Développé par le studio Forgotten Key, AER Memories of Old est une histoire visuelle mêlant contemplation et quelques phases de réflexion. Après une longue JOURNEY dans le sable et une plongée dans une eau ABZÛlument bleue, quoi de plus logique qu’un détour par les AER ?

 

HAWK

La jeune apprentie, Auk, vient de finir son épreuve. Fatiguée mais heureuse, elle a acquis le pouvoir de se métamorphoser en aigle et d’ainsi s’envoler dans les cieux. Joie de courte durée puisqu’on lui annonce rapidement qu’elle est l’élue, la clé pour sauver un monde dont elle ne semble pas se rappeler grand-chose. Sa mission : explorer le monde tel un petit oiseau et le sauver en délivrant les Gardiens pour battre le Néant. Voilà donc le contexte de votre aventure, convenu et vite envoyé, mais heureusement vous pourrez en apprendre un peu plus sur ce monde ravagé par votre exploration.

 

FAIS COMME L'OISEAU

Le gameplay est plutôt simple : se métamorphoser en aigle, explorer chacune des îles flottantes composant ce monde, trouver des temples, y réussir l’épreuve… et recommencer ! Intuitif et bien pensé, le passage de créature volante à terrestre est sans conteste le point fort du jeu. Un simple saut et pouf on vole, à peine on touche terre et pouf on peut marcher, cela devrait vous encourager à explorer ! Pour le reste, vous aurez principalement à interagir par pression d’un bouton.

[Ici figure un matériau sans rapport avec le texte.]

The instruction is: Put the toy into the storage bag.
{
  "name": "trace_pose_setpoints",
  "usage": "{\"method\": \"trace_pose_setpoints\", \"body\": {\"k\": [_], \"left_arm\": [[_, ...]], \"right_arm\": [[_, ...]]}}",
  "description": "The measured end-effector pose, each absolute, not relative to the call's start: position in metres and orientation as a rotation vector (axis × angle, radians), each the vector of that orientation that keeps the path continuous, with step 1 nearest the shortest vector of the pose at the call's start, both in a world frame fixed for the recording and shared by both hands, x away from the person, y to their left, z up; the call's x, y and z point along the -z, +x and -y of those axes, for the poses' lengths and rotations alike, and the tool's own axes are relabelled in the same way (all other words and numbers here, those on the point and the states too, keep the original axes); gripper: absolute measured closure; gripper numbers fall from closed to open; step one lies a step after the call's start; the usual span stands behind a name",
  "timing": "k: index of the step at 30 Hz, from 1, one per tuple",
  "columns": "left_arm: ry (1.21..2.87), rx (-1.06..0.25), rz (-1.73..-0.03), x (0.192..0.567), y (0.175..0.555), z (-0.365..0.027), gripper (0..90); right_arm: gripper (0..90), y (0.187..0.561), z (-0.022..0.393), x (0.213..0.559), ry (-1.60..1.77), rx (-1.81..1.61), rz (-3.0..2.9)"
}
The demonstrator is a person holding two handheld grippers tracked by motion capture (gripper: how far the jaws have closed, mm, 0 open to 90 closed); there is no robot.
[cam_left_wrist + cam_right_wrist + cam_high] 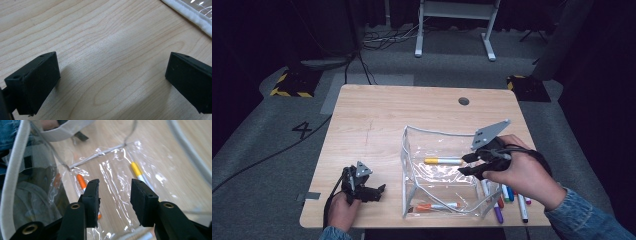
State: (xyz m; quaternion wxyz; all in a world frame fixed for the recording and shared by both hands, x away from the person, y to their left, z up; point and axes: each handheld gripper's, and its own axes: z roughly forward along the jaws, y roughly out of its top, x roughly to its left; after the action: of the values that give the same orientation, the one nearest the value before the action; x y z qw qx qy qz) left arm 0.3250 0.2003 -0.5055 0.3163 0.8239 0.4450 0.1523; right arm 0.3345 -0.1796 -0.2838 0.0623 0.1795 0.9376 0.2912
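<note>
- Hovering over the clear pouch [439, 175], the right gripper [468, 164] has its jaws spread, empty.
- Yellow marker [443, 161] and orange marker [437, 206] lie inside the pouch on the desk [372, 130].
- Left gripper [379, 190] rests with jaws spread.
- A "4" [304, 130] marks the floor.

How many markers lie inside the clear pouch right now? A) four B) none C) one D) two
D: the high view shows a yellow-capped marker and an orange-capped marker on the floor of the clear pouch; the other markers lie outside it, on the table under the right hand.
</note>
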Motion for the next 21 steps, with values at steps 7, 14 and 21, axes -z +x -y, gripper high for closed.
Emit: {"method": "trace_pose_setpoints", "body": {"k": [7, 14, 21], "left_arm": [[2.169, -0.401, -1.172, 0.505, 0.325, -0.2, 0.0], [2.169, -0.402, -1.171, 0.505, 0.325, -0.2, 0.0], [2.169, -0.403, -1.173, 0.505, 0.325, -0.2, 0.0]], "right_arm": [[58.7, 0.336, 0.227, 0.276, 0.695, -0.93, -2.746], [58.5, 0.336, 0.275, 0.276, 0.847, -0.958, -2.658], [58.1, 0.339, 0.311, 0.283, 0.97, -0.951, -2.59]]}}
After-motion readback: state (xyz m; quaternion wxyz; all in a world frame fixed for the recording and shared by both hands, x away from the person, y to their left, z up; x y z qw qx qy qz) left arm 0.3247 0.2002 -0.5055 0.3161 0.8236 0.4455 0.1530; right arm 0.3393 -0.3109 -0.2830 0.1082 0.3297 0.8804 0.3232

Pour chaque temple, 2 énigmes à résoudre : une pour ouvrir le temple, l’autre pour ouvrir la porte du Gardien dans le temple. La seule difficulté consistera à trouver le bon endroit du temple, le reste ne sera que formalité. On ne vous tiendra pas par la main pour trouver les temples et vous ne disposez que d’une carte se dessinant au fur et à mesure de vos découvertes. Néanmoins, rien d’insurmontable rassurez-vous car la map n’est pas trop grande.

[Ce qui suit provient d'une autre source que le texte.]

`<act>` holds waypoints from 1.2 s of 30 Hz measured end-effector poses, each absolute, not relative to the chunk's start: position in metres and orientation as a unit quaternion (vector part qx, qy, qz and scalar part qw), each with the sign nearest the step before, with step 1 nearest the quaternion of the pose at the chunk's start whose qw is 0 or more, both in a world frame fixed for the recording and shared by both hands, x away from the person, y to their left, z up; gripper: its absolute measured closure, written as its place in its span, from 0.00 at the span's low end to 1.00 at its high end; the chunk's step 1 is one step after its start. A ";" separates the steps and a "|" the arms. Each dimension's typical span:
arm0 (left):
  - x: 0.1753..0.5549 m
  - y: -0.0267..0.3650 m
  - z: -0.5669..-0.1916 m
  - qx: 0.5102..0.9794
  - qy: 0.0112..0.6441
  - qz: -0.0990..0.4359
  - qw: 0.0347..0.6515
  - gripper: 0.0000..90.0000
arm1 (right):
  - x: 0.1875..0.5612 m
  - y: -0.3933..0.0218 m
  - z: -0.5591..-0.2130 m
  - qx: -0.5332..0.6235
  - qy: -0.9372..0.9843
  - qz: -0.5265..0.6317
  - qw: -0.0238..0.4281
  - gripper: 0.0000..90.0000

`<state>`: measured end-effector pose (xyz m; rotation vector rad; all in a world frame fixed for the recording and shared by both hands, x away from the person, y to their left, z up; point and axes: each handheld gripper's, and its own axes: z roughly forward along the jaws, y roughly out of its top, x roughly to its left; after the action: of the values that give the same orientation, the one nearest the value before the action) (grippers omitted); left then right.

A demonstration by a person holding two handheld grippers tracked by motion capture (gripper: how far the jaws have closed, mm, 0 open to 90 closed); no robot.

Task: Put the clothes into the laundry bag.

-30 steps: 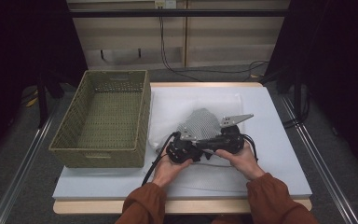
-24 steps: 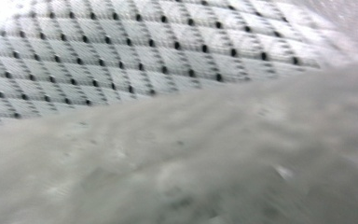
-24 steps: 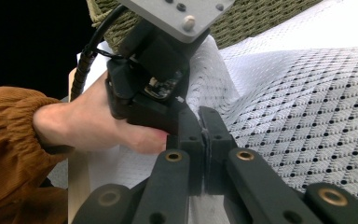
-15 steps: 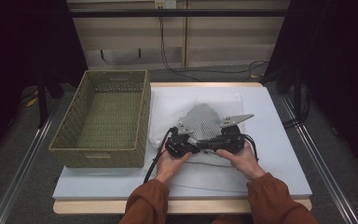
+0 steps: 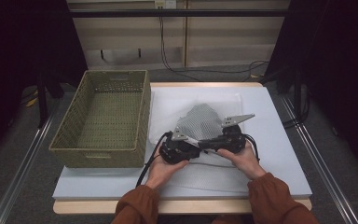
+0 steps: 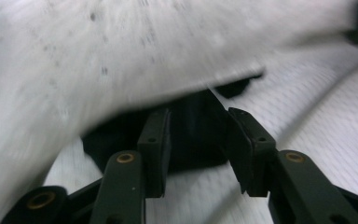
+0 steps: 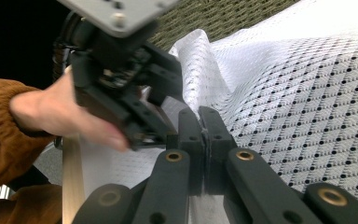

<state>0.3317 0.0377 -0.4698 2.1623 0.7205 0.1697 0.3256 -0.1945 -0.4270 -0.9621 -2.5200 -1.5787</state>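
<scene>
On the white table (image 5: 279, 154), just right of the wicker basket (image 5: 103, 121), the cloth (image 5: 200, 122) lies bunched, the right gripper (image 7: 204, 135) pinching its edge shut while the left gripper (image 6: 198, 140), jaws just opening, stands apart with nothing between them.

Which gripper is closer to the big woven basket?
Left. The left gripper sits just beside the basket, jaws open. The right gripper is farther away, shut on the white mesh cloth.
</scene>
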 end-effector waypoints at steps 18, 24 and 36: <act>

Vous parcourrez ainsi 3 grands temples, puis un 4ème pour finir et voilà ! Au total, une durée de vie de 2h30 en ligne droite, et pas loin du double si vous prenez le temps d’explorer toutes les îles et recoins. En effet, ce n’est pas la trame principale qui vous tiendra en haleine, mais bien la découverte du monde. Son histoire ne se dévoilera d’ailleurs à vous, que si vous prenez le temps de vous poser et d’explorer. Des résidus d’esprit d’anciens habitants vous montreront des scènes qui, mises bout à bout, vous donneront des indices sur le rôle de chaque région, ainsi que sur le cataclysme qui à frappé ce monde.

 

I BELIEVE I CAN FLY

Graphiquement, le jeu va alterner entre le « pas mal » et le « pas très ouf ». À l’extérieur, le monde semble plus beau, plus cohérent, les différentes régions d’intérêt sont très différentes les unes des autres, ce qui renforce un peu l’effet de voyage. En intérieur par contre, c’est le strict minimum et c’est dommage de ne pas trouver une ambiance aussi prenante qu’en dehors. Globalement, avec l’utilisation du low-poly on ne s’attend pas à en prendre plein les yeux mais là, on a clairement le temps d’observer les détails tellement certaines zones paraissent vides…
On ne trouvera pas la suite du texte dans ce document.